A flagship project from the German company Windcloud shows that it is possible for server performance to be largely sustainable. In the North Frisian municipality of Enge-Sande, the company operates a data center with wind power from offshore wind farms in the North Sea – solar and gas serve as a backup and fail-safe with a share of around two percent. The operators use the waste heat innovatively for algae cultivation. And as the algae not only need heat to grow, but also bind large amounts of carbon dioxide, the data center even absorbs CO2 from the environment. Last but not least, the algae are processed and used for food production.

Some operators also invest in their own solar plants, wind farms or geothermal energy. For example, the WestfalenWIND Group builds wind turbines that house data centers in their towers and supply them with wind power generated on site in an almost climate-neutral way. In 2019, this economically successful concept was awarded the “German Data Center Prize”. On the technical side, methods such as liquid cooling reduce energy requirements. Optimized server architecture and virtual servers also ensure lower energy consumption while simultaneously increasing performance.

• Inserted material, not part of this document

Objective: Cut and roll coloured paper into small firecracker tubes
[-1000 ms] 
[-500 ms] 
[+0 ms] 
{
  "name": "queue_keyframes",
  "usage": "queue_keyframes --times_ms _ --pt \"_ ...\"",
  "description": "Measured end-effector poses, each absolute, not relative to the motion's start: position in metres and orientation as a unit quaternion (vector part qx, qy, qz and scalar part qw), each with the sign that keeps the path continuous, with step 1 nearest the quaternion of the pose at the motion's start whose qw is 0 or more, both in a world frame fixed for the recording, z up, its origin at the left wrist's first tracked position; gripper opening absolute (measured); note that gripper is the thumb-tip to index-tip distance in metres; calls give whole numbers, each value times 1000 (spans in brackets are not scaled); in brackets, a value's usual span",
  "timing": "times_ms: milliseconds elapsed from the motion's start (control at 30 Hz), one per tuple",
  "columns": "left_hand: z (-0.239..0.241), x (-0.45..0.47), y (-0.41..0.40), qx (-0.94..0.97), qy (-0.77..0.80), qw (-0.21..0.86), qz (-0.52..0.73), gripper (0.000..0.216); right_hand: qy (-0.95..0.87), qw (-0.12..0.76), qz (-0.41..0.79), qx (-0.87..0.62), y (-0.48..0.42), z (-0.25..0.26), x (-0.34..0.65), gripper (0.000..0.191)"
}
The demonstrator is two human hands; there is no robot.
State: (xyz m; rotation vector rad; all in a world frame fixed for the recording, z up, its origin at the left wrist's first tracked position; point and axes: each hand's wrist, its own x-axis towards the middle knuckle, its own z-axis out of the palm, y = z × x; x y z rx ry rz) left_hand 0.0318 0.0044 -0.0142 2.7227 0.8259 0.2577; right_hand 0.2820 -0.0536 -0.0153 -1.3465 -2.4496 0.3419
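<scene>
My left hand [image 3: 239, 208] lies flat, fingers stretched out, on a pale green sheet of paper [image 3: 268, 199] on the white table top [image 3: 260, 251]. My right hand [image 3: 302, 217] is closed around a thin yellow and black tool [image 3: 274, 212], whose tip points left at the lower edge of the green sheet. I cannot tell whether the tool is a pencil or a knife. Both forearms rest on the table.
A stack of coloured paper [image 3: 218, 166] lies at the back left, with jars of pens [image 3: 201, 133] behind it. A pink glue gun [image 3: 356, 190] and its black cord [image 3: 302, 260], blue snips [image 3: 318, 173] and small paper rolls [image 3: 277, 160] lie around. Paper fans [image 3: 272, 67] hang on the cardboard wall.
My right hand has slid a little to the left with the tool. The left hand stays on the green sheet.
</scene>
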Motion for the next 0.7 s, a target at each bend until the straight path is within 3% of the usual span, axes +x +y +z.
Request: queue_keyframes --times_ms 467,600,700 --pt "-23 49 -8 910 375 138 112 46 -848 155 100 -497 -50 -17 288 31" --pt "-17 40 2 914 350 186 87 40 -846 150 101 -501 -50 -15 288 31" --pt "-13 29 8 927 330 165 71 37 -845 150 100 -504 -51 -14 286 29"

The ECOC (European Conference on Optical Communication), for example, shows how important it is for experts to exchange ideas on current and planned projects. VDE organized its anniversary edition last year in Frankfurt am Main. As a central point of contact for experts from the telecommunications industry, the ECOC brings together scientists, engineers and management. At the accompanying trade fair, more than 300 international exhibitors presented their solutions and the latest market developments that are driving forward the expansion and efficiency of fiber optic networks and optical transmission systems.